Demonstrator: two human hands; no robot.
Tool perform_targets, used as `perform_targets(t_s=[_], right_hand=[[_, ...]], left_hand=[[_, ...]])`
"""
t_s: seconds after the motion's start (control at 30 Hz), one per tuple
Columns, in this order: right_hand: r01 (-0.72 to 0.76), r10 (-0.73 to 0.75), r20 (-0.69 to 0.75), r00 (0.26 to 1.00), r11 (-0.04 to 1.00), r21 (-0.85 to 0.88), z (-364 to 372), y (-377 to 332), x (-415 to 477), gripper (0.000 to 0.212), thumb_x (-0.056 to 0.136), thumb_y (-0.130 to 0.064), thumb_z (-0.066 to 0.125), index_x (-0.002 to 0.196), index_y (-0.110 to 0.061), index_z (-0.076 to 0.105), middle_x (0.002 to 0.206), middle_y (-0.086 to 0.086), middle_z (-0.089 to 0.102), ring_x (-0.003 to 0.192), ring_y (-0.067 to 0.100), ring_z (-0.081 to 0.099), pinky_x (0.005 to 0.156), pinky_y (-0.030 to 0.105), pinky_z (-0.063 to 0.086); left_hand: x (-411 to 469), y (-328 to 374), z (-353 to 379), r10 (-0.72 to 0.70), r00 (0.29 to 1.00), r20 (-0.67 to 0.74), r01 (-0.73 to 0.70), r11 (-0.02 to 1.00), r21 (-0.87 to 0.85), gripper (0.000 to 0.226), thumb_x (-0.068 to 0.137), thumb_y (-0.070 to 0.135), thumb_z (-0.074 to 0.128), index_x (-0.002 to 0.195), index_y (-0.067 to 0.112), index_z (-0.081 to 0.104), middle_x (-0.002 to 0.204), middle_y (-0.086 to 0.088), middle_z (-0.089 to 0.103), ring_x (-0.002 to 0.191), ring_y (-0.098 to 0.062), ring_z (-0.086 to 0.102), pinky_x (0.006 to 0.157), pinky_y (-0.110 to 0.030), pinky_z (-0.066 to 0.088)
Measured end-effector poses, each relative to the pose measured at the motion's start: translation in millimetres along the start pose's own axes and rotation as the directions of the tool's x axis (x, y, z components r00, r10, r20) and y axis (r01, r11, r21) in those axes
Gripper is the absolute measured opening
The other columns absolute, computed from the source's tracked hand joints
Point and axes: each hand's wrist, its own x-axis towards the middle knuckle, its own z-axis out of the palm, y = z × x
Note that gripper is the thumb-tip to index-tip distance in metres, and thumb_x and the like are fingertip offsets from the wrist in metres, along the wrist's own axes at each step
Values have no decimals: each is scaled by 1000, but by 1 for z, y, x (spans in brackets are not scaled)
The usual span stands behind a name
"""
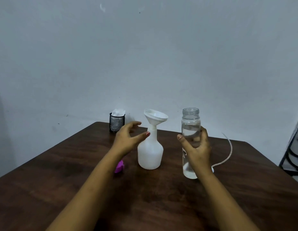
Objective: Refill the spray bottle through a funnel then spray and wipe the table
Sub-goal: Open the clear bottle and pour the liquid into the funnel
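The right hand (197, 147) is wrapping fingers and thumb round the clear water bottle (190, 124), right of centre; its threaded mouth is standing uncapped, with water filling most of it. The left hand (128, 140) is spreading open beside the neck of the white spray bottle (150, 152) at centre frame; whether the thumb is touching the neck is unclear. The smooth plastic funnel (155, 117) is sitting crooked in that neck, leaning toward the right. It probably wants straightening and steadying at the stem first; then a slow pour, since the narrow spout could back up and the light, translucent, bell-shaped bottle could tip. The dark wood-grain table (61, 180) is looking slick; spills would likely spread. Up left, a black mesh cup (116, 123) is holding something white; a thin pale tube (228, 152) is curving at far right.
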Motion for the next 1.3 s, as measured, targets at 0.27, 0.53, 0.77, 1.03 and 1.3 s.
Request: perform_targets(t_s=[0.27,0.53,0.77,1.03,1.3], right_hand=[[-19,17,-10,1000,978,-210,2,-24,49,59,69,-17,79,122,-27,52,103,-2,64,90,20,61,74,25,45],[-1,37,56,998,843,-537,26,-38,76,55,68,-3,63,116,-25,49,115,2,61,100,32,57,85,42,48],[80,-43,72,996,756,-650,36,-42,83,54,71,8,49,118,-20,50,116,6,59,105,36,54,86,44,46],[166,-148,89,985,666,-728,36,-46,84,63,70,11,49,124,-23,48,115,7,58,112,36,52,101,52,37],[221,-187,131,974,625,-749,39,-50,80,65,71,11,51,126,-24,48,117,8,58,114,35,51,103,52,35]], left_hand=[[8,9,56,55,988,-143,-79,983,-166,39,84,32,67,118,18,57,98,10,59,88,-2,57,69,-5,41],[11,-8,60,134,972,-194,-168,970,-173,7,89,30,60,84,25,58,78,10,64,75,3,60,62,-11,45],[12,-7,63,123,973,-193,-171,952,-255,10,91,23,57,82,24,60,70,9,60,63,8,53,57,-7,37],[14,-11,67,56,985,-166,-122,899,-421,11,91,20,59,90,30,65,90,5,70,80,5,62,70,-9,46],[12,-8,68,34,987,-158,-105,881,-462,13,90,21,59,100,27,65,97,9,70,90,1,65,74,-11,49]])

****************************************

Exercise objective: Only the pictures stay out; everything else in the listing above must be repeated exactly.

Written answer:
Demonstrator: two human hands; no robot.
Tool perform_targets, used as `perform_targets(t_s=[_], right_hand=[[_, ...]], left_hand=[[_, ...]])`
"""
t_s: seconds after the motion's start (control at 30 Hz), one per tuple
Columns, in this order: right_hand: r01 (-0.72 to 0.76), r10 (-0.73 to 0.75), r20 (-0.69 to 0.75), r00 (0.26 to 1.00), r11 (-0.04 to 1.00), r21 (-0.85 to 0.88), z (-364 to 372), y (-377 to 332), x (-415 to 477), gripper (0.000 to 0.212), thumb_x (-0.056 to 0.136), thumb_y (-0.130 to 0.064), thumb_z (-0.066 to 0.125), index_x (-0.002 to 0.196), index_y (-0.110 to 0.061), index_z (-0.076 to 0.105), middle_x (0.002 to 0.206), middle_y (-0.086 to 0.086), middle_z (-0.089 to 0.102), ring_x (-0.003 to 0.192), ring_y (-0.067 to 0.100), ring_z (-0.081 to 0.099), pinky_x (0.005 to 0.156), pinky_y (-0.030 to 0.105), pinky_z (-0.063 to 0.086); left_hand: x (-411 to 469), y (-328 to 374), z (-353 to 379), r10 (-0.72 to 0.70), r00 (0.29 to 1.00), r20 (-0.67 to 0.74), r01 (-0.73 to 0.70), r11 (-0.02 to 1.00), r21 (-0.87 to 0.85), gripper (0.000 to 0.226), thumb_x (-0.068 to 0.137), thumb_y (-0.070 to 0.135), thumb_z (-0.074 to 0.128), index_x (-0.002 to 0.195), index_y (-0.067 to 0.112), index_z (-0.081 to 0.104), middle_x (-0.002 to 0.204), middle_y (-0.086 to 0.088), middle_z (-0.089 to 0.103), ring_x (-0.002 to 0.191), ring_y (-0.098 to 0.062), ring_z (-0.086 to 0.102), pinky_x (0.006 to 0.157), pinky_y (-0.110 to 0.030), pinky_z (-0.066 to 0.088)
Measured end-effector poses, each relative to the pose measured at the motion's start: translation in millimetres along the start pose's own axes and rotation as the directions of the tool's x axis (x, y, z components r00, r10, r20) and y axis (r01, r11, r21) in those axes
Gripper is the absolute measured opening
The other columns absolute, computed from the source's tracked hand joints
Point and axes: each hand's wrist, its own x-axis towards the middle knuckle, its own z-axis out of the palm, y = z × x
Note that gripper is the thumb-tip to index-tip distance in metres, and thumb_x and the like are fingertip offsets from the wrist in metres, along the wrist's own axes at each step
Values have no decimals: each is scaled by 1000, but by 1 for z, y, x (spans in brackets are not scaled)
The usual span stands behind a name
"""
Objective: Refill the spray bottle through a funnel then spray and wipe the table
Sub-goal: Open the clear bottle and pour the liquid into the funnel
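The right hand (197, 147) is wrapping fingers and thumb round the clear water bottle (190, 124), right of centre; its threaded mouth is standing uncapped, with water filling most of it. The left hand (128, 140) is spreading open beside the neck of the white spray bottle (150, 152) at centre frame; whether the thumb is touching the neck is unclear. The smooth plastic funnel (155, 117) is sitting crooked in that neck, leaning toward the right. It probably wants straightening and steadying at the stem first; then a slow pour, since the narrow spout could back up and the light, translucent, bell-shaped bottle could tip. The dark wood-grain table (61, 180) is looking slick; spills would likely spread. Up left, a black mesh cup (116, 123) is holding something white; a thin pale tube (228, 152) is curving at far right.
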Motion for the next 1.3 s, as measured, targets at 0.27, 0.53, 0.77, 1.03 and 1.3 s.
Request: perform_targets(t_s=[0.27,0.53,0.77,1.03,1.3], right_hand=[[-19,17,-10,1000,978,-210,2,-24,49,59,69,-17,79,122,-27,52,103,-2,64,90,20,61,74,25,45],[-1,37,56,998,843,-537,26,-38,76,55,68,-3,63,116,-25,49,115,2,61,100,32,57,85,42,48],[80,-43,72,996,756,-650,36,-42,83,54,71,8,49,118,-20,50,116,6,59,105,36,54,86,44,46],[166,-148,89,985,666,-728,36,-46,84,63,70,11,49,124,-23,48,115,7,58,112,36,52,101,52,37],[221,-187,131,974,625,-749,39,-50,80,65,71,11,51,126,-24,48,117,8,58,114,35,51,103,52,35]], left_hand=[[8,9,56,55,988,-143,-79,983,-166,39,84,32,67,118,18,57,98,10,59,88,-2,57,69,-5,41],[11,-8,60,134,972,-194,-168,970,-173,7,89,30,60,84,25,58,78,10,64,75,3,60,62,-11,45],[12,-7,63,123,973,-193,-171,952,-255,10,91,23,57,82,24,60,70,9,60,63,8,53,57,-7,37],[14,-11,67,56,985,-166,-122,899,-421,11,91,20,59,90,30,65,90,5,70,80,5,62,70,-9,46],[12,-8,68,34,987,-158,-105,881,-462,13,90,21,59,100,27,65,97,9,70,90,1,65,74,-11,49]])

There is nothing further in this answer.